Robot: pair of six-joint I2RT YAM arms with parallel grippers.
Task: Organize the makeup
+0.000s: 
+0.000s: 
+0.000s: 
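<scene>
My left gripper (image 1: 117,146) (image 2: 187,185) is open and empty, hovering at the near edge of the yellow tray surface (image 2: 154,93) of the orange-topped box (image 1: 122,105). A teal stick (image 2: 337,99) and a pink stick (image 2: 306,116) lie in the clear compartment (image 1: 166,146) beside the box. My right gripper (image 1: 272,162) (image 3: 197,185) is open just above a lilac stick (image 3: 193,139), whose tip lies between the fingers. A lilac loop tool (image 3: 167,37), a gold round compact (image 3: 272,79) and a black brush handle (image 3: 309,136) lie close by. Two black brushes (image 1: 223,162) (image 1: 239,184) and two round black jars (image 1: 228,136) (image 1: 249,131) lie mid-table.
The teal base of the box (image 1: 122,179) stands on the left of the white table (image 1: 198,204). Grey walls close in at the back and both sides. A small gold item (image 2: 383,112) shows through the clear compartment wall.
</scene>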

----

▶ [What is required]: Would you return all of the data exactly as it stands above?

▶ [Response box]:
Robot: pair of six-joint I2RT YAM arms with parallel grippers.
Task: Organize the makeup
+0.000s: 
+0.000s: 
+0.000s: 
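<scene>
My left gripper (image 1: 117,146) (image 2: 187,185) is open and empty, hovering at the near edge of the yellow tray surface (image 2: 154,93) of the orange-topped box (image 1: 122,105). A teal stick (image 2: 337,99) and a pink stick (image 2: 306,116) lie in the clear compartment (image 1: 166,146) beside the box. My right gripper (image 1: 272,162) (image 3: 197,185) is open just above a lilac stick (image 3: 193,139), whose tip lies between the fingers. A lilac loop tool (image 3: 167,37), a gold round compact (image 3: 272,79) and a black brush handle (image 3: 309,136) lie close by. Two black brushes (image 1: 223,162) (image 1: 239,184) and two round black jars (image 1: 228,136) (image 1: 249,131) lie mid-table.
The teal base of the box (image 1: 122,179) stands on the left of the white table (image 1: 198,204). Grey walls close in at the back and both sides. A small gold item (image 2: 383,112) shows through the clear compartment wall.
</scene>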

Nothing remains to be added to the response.